XIV.
Félix. Je lancerai l'anathème contre cette doctrine quand elle me sera démontrée fausse ; jusque-là, je ne le puis.
Augustin. Une erreur qui fait de Dieu un être corruptible, doit-elle, oui ou non, être anathématisée?
Félix. Répétez.
Augustin. Une erreur qui fait de Dieu un être corruptible, doit-elle, oui ou non, être anathématisée?
Félix. Il faut prouver qu'il enseigne cette erreur.
Augustin. Voici ma question : Celui qui enseigne que Dieu est un être corruptible, doit-il, oui ou non, être anathématisé?
Félix. Vous me demandez si l'on doit anathématiser celui qui enseigne que Dieu est corruptible ?

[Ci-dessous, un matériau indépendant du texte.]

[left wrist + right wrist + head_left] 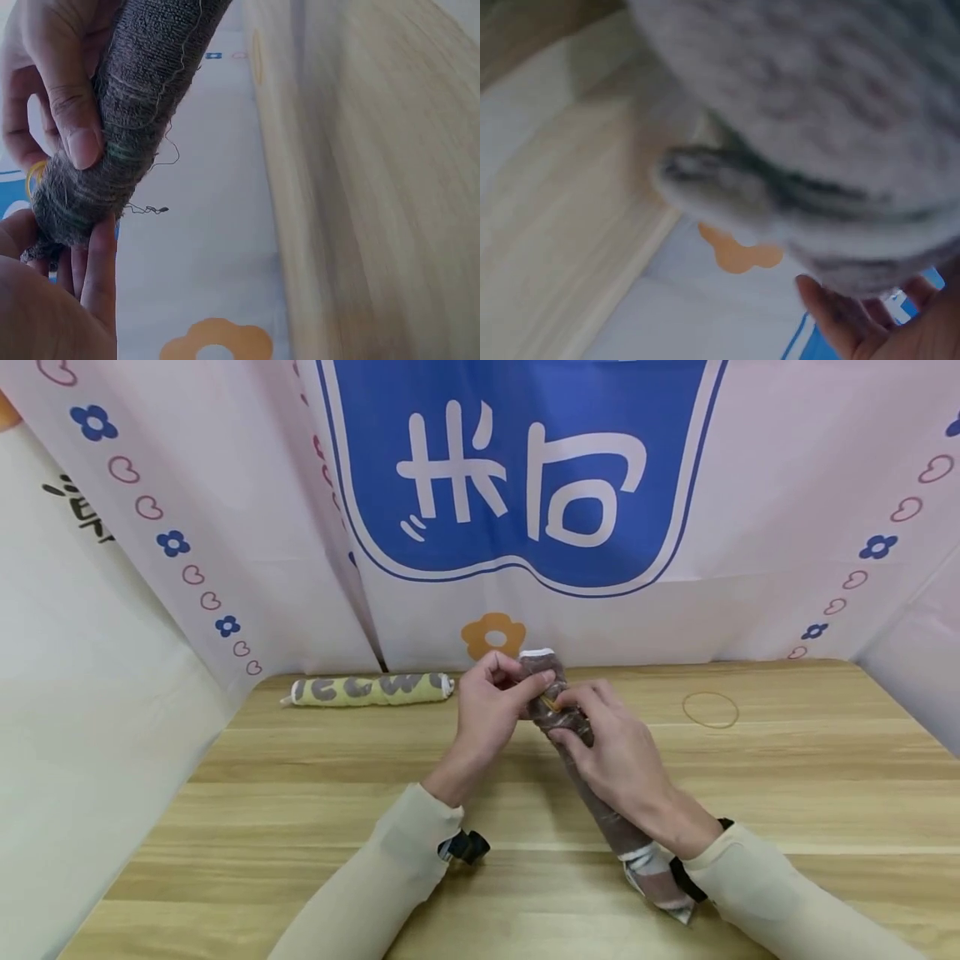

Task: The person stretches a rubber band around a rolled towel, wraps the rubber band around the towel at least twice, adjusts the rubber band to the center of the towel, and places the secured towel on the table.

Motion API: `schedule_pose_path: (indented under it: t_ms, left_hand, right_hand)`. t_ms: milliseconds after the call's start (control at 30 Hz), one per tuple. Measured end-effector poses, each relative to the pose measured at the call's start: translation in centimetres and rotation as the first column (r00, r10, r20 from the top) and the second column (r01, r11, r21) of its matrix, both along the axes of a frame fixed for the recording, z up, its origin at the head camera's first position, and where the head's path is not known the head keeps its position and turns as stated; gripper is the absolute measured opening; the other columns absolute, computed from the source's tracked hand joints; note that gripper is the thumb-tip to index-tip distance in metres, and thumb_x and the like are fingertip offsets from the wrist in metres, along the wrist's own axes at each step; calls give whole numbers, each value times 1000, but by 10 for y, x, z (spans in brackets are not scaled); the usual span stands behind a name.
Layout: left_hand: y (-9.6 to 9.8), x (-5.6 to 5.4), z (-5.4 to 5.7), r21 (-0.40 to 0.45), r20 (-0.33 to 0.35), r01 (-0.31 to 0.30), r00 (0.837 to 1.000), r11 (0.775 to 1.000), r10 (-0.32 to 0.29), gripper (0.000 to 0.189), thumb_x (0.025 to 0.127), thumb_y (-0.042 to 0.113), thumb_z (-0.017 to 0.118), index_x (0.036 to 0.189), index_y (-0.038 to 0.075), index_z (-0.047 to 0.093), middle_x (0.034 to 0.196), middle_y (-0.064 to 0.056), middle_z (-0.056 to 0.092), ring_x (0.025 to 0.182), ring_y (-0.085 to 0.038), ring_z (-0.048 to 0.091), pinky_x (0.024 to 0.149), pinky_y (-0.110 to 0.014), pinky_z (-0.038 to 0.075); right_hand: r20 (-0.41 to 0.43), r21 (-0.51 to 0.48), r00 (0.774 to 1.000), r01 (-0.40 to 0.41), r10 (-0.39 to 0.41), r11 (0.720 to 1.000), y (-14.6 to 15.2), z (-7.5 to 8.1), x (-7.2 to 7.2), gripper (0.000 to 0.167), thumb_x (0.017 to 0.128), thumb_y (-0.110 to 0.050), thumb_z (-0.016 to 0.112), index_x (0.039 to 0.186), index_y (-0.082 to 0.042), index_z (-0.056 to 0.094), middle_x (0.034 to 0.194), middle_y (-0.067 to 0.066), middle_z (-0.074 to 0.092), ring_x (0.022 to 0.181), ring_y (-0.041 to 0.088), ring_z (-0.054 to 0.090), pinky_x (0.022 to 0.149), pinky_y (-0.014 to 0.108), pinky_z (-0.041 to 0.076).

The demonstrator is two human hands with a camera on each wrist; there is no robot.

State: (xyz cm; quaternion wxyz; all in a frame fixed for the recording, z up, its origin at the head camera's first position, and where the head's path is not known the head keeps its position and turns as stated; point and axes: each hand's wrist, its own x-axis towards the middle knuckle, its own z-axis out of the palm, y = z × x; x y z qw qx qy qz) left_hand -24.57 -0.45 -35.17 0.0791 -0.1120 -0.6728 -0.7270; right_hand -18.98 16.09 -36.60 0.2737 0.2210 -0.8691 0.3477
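Note:
A brown rolled towel [611, 822] with white ends lies slantwise, its far end raised between both hands. My left hand [483, 702] grips it near that end, the thumb resting on the cloth. A yellow rubber band [551, 702] sits at the towel's far part, and the index finger of my right hand [622, 760] catches it while the thumb presses the towel. In the left wrist view the rubber band [34, 178] loops out beside a fingertip, and loose threads hang from the towel [142, 82]. The blurred towel [817, 82] fills much of the right wrist view.
A yellow-green rolled towel [371, 690] with grey patches lies at the table's back left. Another rubber band [710, 710] lies flat at the back right of the wooden table [300, 827]. A printed curtain [765, 510] stands right behind the table's back edge.

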Motion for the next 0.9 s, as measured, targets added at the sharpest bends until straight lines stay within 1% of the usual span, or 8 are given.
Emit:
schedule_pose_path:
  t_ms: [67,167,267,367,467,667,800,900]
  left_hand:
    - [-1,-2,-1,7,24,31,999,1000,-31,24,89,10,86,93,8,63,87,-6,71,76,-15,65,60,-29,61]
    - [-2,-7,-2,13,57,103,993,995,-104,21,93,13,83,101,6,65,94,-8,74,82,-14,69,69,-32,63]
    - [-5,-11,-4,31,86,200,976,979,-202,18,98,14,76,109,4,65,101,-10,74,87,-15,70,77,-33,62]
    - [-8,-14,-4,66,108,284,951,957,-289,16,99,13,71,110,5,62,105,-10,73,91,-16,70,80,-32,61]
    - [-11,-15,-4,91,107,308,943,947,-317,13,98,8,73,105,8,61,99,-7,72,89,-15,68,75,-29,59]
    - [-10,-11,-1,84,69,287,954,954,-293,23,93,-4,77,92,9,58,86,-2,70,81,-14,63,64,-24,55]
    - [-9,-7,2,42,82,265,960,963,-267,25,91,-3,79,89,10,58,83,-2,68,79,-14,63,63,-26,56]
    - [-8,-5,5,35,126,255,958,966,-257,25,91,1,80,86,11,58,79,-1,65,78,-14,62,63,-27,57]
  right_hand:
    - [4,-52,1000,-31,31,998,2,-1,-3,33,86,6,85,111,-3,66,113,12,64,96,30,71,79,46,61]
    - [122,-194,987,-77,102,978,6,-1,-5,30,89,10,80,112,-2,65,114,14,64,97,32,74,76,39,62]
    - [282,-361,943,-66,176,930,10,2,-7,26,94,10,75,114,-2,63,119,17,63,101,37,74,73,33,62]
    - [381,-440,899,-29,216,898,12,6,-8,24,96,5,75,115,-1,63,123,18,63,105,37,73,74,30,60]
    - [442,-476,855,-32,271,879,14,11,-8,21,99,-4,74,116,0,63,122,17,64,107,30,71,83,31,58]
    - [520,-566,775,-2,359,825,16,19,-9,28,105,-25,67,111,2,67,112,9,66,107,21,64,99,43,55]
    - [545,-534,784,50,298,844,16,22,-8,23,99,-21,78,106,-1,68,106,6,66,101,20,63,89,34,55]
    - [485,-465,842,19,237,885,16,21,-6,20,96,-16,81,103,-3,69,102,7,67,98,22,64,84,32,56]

Augustin. C'est ma question.
Félix. Pourquoi ne dites-vous plus, comme précédemment, que Dieu est corruptible, parce qu'il a mêlé sa substance à ses adversaires?

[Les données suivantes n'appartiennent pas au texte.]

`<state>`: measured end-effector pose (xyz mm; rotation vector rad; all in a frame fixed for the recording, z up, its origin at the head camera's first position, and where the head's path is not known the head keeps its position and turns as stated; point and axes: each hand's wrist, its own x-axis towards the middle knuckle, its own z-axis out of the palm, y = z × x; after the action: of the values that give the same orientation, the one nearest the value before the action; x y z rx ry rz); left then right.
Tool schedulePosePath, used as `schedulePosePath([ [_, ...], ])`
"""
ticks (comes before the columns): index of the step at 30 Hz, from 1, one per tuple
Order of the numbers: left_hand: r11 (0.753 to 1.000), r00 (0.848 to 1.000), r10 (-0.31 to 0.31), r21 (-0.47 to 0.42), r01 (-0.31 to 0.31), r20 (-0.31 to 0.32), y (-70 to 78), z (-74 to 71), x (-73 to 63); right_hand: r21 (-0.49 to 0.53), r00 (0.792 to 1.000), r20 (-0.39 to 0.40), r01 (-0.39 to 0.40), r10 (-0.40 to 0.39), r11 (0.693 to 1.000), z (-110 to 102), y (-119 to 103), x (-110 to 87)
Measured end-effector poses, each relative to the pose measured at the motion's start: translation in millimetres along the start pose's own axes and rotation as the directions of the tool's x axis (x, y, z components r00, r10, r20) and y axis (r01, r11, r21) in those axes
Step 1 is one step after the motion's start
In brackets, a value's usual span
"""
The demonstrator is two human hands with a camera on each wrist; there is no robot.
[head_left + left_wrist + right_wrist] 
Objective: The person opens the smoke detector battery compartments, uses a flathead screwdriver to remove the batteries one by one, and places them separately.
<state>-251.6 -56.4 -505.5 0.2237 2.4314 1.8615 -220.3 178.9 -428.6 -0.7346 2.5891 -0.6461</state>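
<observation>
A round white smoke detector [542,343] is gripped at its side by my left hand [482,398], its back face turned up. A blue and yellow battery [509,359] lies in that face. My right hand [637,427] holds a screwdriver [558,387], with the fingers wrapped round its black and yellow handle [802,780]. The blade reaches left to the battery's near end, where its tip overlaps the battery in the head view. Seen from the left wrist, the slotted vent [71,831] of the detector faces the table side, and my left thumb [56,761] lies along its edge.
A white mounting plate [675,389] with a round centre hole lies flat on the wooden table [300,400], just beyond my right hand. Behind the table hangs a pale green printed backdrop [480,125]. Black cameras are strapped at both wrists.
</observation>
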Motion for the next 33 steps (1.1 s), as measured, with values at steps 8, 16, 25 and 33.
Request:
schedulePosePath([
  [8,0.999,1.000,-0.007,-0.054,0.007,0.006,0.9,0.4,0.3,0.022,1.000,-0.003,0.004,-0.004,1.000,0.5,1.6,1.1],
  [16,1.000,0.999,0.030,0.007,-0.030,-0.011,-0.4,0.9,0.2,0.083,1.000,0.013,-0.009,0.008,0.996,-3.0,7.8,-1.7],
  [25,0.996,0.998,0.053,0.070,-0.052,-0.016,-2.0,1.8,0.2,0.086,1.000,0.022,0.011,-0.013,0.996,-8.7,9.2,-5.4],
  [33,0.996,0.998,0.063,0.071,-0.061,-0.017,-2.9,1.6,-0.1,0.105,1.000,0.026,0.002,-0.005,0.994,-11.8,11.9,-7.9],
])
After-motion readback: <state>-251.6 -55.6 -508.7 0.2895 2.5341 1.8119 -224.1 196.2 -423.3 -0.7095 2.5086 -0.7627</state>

Augustin. Voici la question à laquelle le vous prie de répondre : Celui qui affirme la corruptibilité de Dieu, doit-il, oui ou non, être anathématisé ?
Félix. Sans aucun doute.
Augustin. Celui qui soutient la possibilité pour la nature et la substance de Dieu d'être corrompues, doit-il, oui ou non, être anathématisé?

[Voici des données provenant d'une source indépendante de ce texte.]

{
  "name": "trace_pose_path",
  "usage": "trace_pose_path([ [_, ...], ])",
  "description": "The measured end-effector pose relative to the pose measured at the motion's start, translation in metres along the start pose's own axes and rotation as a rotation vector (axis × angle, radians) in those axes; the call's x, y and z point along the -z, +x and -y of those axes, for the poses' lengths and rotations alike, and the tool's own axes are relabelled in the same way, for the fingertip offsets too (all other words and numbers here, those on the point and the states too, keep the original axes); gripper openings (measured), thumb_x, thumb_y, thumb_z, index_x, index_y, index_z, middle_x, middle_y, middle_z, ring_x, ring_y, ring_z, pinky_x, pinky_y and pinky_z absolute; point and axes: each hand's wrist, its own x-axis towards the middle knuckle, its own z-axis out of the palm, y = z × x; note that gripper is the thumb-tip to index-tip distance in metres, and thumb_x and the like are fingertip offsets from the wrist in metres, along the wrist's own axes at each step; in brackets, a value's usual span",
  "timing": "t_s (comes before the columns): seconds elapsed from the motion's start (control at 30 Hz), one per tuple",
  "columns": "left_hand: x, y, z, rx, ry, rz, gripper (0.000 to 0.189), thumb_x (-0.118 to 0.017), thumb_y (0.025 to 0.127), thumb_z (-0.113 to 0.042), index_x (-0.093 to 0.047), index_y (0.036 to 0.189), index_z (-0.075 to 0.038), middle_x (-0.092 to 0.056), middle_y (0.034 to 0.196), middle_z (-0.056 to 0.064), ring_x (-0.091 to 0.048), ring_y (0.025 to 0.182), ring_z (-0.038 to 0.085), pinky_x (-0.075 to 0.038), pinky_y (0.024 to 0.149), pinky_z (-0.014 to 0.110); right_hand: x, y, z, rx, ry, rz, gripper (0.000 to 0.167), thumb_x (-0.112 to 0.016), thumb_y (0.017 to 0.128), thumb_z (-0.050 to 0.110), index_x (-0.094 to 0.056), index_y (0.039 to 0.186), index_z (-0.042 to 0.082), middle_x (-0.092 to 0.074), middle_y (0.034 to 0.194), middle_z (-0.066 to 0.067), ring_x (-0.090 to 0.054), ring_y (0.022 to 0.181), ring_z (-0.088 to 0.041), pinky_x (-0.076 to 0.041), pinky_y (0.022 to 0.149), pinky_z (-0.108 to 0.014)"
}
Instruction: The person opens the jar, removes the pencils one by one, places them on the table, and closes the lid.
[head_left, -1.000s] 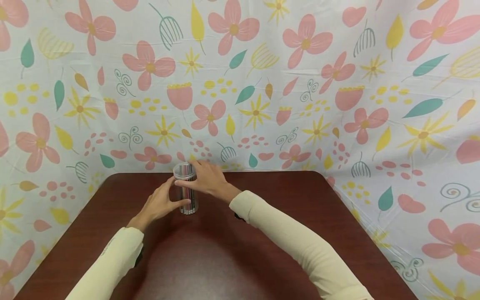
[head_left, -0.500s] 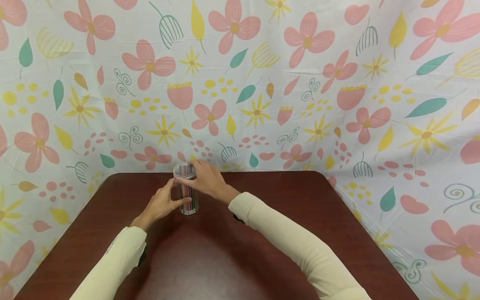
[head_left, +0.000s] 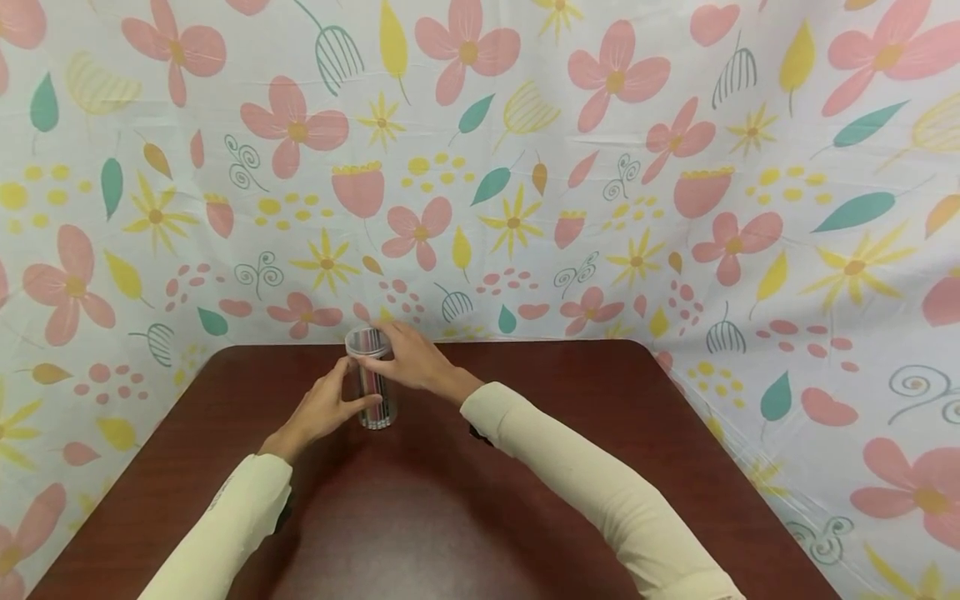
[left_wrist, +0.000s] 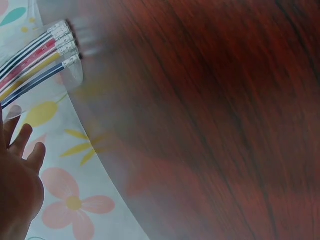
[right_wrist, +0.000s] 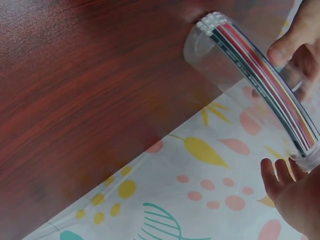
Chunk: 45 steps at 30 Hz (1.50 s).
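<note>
A clear plastic jar (head_left: 381,419) stands upright near the table's far edge, several striped pencils (right_wrist: 260,82) inside it. My left hand (head_left: 318,404) grips the jar's body, thumb on the near side. At the top, my right hand (head_left: 416,358) holds the clear lid (head_left: 361,342) at the rim, its thumb along the near side and its fingers over the far side. In the right wrist view the pencils' pale ends point down at the table. The left wrist view catches part of the left hand (left_wrist: 20,185) below the jar.
The dark reddish wooden table (head_left: 420,517) has rounded far corners. A white cloth (head_left: 487,192) printed with flowers and leaves hangs right behind it and along both sides.
Both hands stay on the jar. The right thumb has shifted slightly at the rim, and the view has tilted a little; the jar keeps its place.
</note>
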Motion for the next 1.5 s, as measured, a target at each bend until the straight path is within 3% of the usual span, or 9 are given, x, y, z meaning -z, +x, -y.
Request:
trace_pose_path([
  [0.2,0.001,0.002,-0.001,0.002,-0.006,0.009,0.091,-0.08,0.09,-0.049,-0.032,0.158,-0.013,-0.048,0.156,0.018,-0.049,0.14,0.04,-0.043,0.107,0.064,0.003,-0.001,0.004,-0.031,-0.056,-0.031,0.081,-0.065,0.097,0.06,-0.037,0.161,0.019,-0.052,0.153,-0.002,-0.054,0.135,-0.019,-0.052,0.1,-0.037],
  [0.3,0.002,0.002,-0.003,0.01,-0.002,0.022,0.095,-0.08,0.09,-0.049,-0.028,0.161,-0.012,-0.043,0.16,0.018,-0.047,0.142,0.04,-0.042,0.108,0.064,0.005,-0.002,0.008,-0.045,-0.075,-0.086,0.088,-0.066,0.092,0.067,-0.037,0.161,0.02,-0.051,0.154,-0.003,-0.057,0.132,-0.02,-0.056,0.093,-0.035],
  [0.47,0.005,0.003,-0.009,0.005,-0.007,0.04,0.102,-0.08,0.092,-0.046,-0.018,0.165,-0.011,-0.031,0.166,0.02,-0.04,0.147,0.041,-0.041,0.109,0.065,0.005,-0.002,0.014,-0.047,-0.158,-0.199,0.085,-0.069,0.088,0.071,-0.05,0.151,0.018,-0.06,0.139,-0.004,-0.066,0.108,-0.018,-0.053,0.067,-0.024],
  [0.6,0.005,0.002,-0.01,0.01,-0.008,0.046,0.103,-0.08,0.092,-0.042,-0.015,0.166,-0.01,-0.03,0.166,0.022,-0.037,0.148,0.043,-0.039,0.11,0.067,0.004,-0.002,0.017,-0.047,-0.234,-0.22,0.077,-0.068,0.088,0.072,-0.058,0.139,0.015,-0.064,0.12,-0.004,-0.063,0.087,-0.014,-0.047,0.06,-0.021],
  [0.77,0.003,0.003,-0.008,0.023,0.011,0.045,0.099,-0.079,0.092,-0.046,-0.021,0.163,-0.009,-0.035,0.163,0.023,-0.039,0.147,0.044,-0.038,0.111,0.067,0.003,-0.003,0.016,-0.047,-0.227,-0.206,0.068,-0.068,0.091,0.066,-0.062,0.134,0.014,-0.063,0.117,-0.002,-0.063,0.087,-0.012,-0.05,0.065,-0.021],
  [1.07,0.001,0.004,-0.005,-0.018,0.007,0.033,0.095,-0.081,0.09,-0.046,-0.028,0.16,-0.008,-0.043,0.157,0.022,-0.046,0.142,0.042,-0.041,0.109,0.065,-0.001,-0.006,0.011,-0.028,-0.126,-0.158,0.061,-0.068,0.097,0.054,-0.058,0.143,0.015,-0.063,0.131,0.0,-0.064,0.108,-0.013,-0.054,0.085,-0.025],
  [1.23,0.001,0.003,-0.003,-0.029,0.006,0.028,0.091,-0.081,0.09,-0.045,-0.032,0.157,-0.01,-0.047,0.153,0.021,-0.049,0.139,0.042,-0.043,0.107,0.065,-0.002,-0.007,0.012,-0.035,-0.11,-0.161,0.061,-0.069,0.097,0.053,-0.057,0.144,0.016,-0.063,0.132,0.001,-0.064,0.108,-0.013,-0.054,0.083,-0.026],
  [1.5,0.005,-0.003,-0.003,-0.018,-0.034,0.017,0.087,-0.083,0.088,-0.045,-0.036,0.157,-0.017,-0.046,0.158,0.014,-0.046,0.143,0.041,-0.043,0.106,0.065,-0.004,-0.006,0.018,-0.098,-0.167,-0.208,0.079,-0.069,0.088,0.071,-0.055,0.145,0.017,-0.063,0.133,-0.002,-0.065,0.109,-0.016,-0.056,0.077,-0.027],
])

Félix. Je n'ai pas compris.
Augustin. Ce que je dis, tout homme le comprend, pourvu qu'il n'affecte point de ne pas comprendre : celui qui soutient la possibilité pour la nature et la substance de Dieu, c'est-à-dire pour l'être même de Dieu, d'être corrompu, mérite-t-il, oui ou non, l'anathème ?
Félix. Il le mérite, pourvu qu'il soit prouvé qu'il l'a soutenu réellement.
Augustin. Je ne vous ai pas dit que Manès enseignât la corruptibilité de Dieu; je déclare seulement que celui qui avance une semblable proposition mérite l'anathème.
Félix. J'ai répondu affirmativement.